Global Report on Results
NCA’s Global Report on Results 2015 is the final annual report on results from NCA’s international programmes under the organisation’s Global Strategy 2011-2015.
It showcases results from all NCA activities regardless of the funding source, and provides a comprehensive picture of what we have achieved during the year. The report also presents key financial figures and results, including NCA’s Selected Output Indicators, from the whole strategic period.
The Norwegian Agency for Development Cooperation (Norad) remains NCA’s single largest donor granting NCA about NOK 296 million in 2015, including funds secured through the cooperation agreement QZA-10/0953. Grants from the Norwegian Ministry of Foreign Affairs (MFA) and the Royal Norwegian Embassies totalled around NOK 259 million in 2015 and were NCA’s second largest funding source. An additional NOK 214 million was raised in Norway through fundraising initiatives including private monthly donations; congregations; businesses; and the annual NCA Lenten Campaign and Fundraiser. The remainder of NCA’s 2015 income came from ACT Alliance members and their back donors such as the Department for International Development (DFID, UK) and agreements signed with global institutional donors such as UN OCHA, EuropeAid and the Dutch Ministry of Foreign Affairs. In 2015, NCA spent a net sum of NOK 884 million on international cooperation including related work in Norway (See Chapter 1.3 for more details). NCA extends its thanks to all those who have contributed to making its important work possible.
At the end of 2015, NCA was engaged in 21 focus countries applying an integrated approach combining long-term development, advocacy and emergency preparedness and response. In other countries, NCA also provided limited but strategic support in the form of humanitarian action or long-term development.
In 2016 NCA will embark on the first year of a new Global Strategy - Faith in Action. The document commits NCA to continue delivering high quality and cost effective programming by focusing on a smaller number of global programmes and engaging in fewer countries. As part of this, NCA’s programme office in Thailand was officially closed in 2015 whilst exit processes were initiated for country programmes in Vietnam, Laos, Kenya and Brazil along with components of the regional programme in Southern Africa. Regional programmes will be managed from the Kenya and South Africa offices following the phase-out of the main operations.

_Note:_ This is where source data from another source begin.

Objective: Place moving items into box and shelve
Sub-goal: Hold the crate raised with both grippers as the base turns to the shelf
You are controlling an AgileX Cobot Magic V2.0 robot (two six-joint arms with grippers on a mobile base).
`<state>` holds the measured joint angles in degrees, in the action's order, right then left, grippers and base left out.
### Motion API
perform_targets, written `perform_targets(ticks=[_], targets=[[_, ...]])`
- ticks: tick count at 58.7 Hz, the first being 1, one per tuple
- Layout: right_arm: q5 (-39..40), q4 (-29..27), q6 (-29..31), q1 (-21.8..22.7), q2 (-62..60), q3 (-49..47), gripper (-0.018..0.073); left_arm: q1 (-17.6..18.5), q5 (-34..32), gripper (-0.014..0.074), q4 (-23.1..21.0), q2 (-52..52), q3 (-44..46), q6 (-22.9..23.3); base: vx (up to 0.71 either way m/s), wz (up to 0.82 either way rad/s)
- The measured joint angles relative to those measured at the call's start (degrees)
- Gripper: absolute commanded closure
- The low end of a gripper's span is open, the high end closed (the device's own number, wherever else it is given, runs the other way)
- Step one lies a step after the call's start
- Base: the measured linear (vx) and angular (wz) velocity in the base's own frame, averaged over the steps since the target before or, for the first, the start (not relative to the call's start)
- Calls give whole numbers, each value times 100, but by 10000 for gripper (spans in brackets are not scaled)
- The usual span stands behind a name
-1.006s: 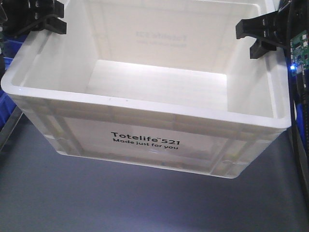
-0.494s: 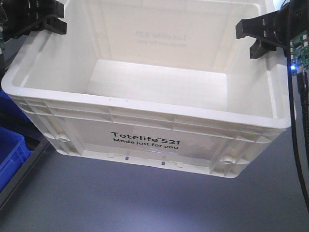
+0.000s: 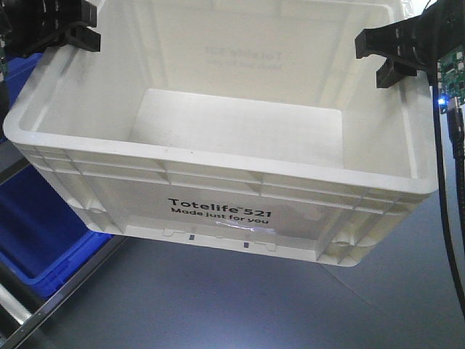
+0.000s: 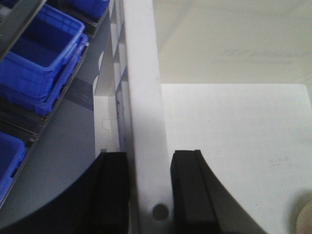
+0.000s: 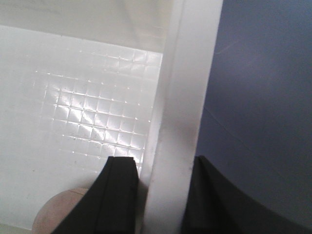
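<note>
White box point(image 3: 218, 200) | left gripper point(image 4: 148, 161) clamps its left rim | right gripper point(image 5: 163, 163) clamps right rim

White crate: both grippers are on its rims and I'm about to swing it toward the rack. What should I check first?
1. Left gripper clamps the white crate rim, a finger each side: ok.
2. Right gripper clamps the opposite rim likewise: ok.
3. Crate held level: cannot tell.
4. Tan round item inside, only its edge showing; settled: cannot tell.
5. Clearance from blue bins beside the lower left corner: cannot tell.
</note>
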<state>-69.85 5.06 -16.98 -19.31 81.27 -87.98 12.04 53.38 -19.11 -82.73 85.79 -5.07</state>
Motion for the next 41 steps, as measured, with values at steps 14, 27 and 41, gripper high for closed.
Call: perform_targets(ticks=[14, 27, 41], targets=[[51, -7, 0, 0, 4, 0, 564, 0, -13, 596, 23, 0, 0, 0, 13, 65], [51, -30, 0, -5, 4, 0, 564, -5, -19, 596, 36, 0, 0, 0, 1, 37], [44, -1, 0, -5, 4, 0, 564, -5, -5, 596, 14, 0, 0, 0, -10, 20]])
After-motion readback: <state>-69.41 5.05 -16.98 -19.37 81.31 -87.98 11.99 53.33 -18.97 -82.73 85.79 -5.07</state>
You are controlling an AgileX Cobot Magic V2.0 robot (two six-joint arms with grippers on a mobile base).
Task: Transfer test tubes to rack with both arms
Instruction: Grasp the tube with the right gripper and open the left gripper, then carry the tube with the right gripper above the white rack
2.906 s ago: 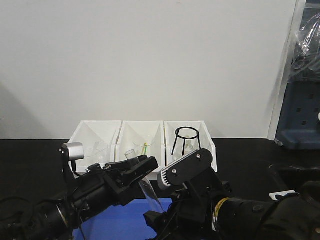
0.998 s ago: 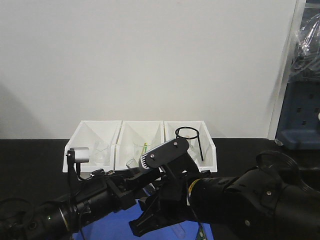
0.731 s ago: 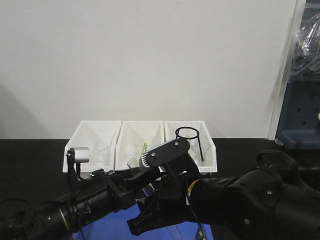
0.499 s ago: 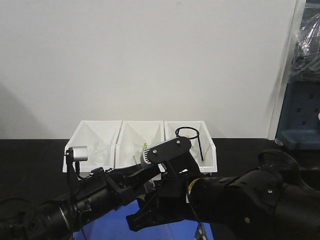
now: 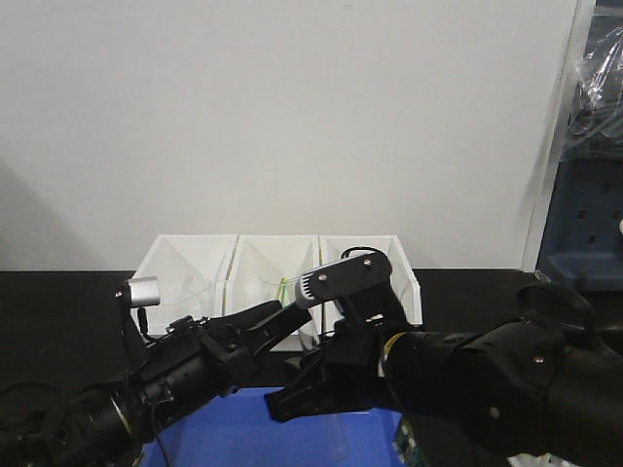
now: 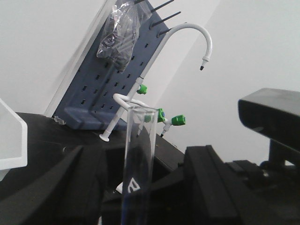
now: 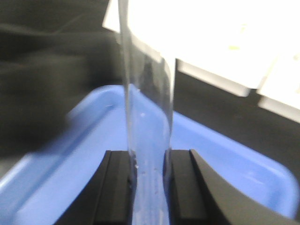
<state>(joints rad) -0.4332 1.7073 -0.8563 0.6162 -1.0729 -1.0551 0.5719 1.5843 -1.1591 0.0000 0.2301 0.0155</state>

This report showcases our results from different perspectives. Chapter one presents some highlights from what NCA has achieved in 2015 in collaboration with faith-based actors, along with results in mobilising resources, including diversifying the funding base. Chapter two focuses on results stemming from NCA’s presence around the globe, whilst chapter three comprises the bulk of the report summarising results from NCA’s global programmes. Chapter four presents a selection of achievements from NCA’s humanitarian response, while chapter five shows results from NCA’s advocacy work for global justice. Chapter six presents highlights from NCA and partner organisations’ learning and development in 2015 within areas such as accountability, anti-corruption and evaluation practice. In chapter seven we look forward, introducing NCA’s new strategy and programme plan. We reflect on how NCA and faithbased partners together foster an agenda for social change, documented in NCA’s 15 years commitment to working with religious leaders and faith communities to change attitudes related to people living with HIV and AIDS (PLWHA) and later sexual minorities.
Results from NCA’s commitment to mobilise and develop the capacity of civil society are presented throughout the report, as well as NCA’s responsiveness to the rights of indigenous peoples – this final category of results is marked with a symbol for easy identification.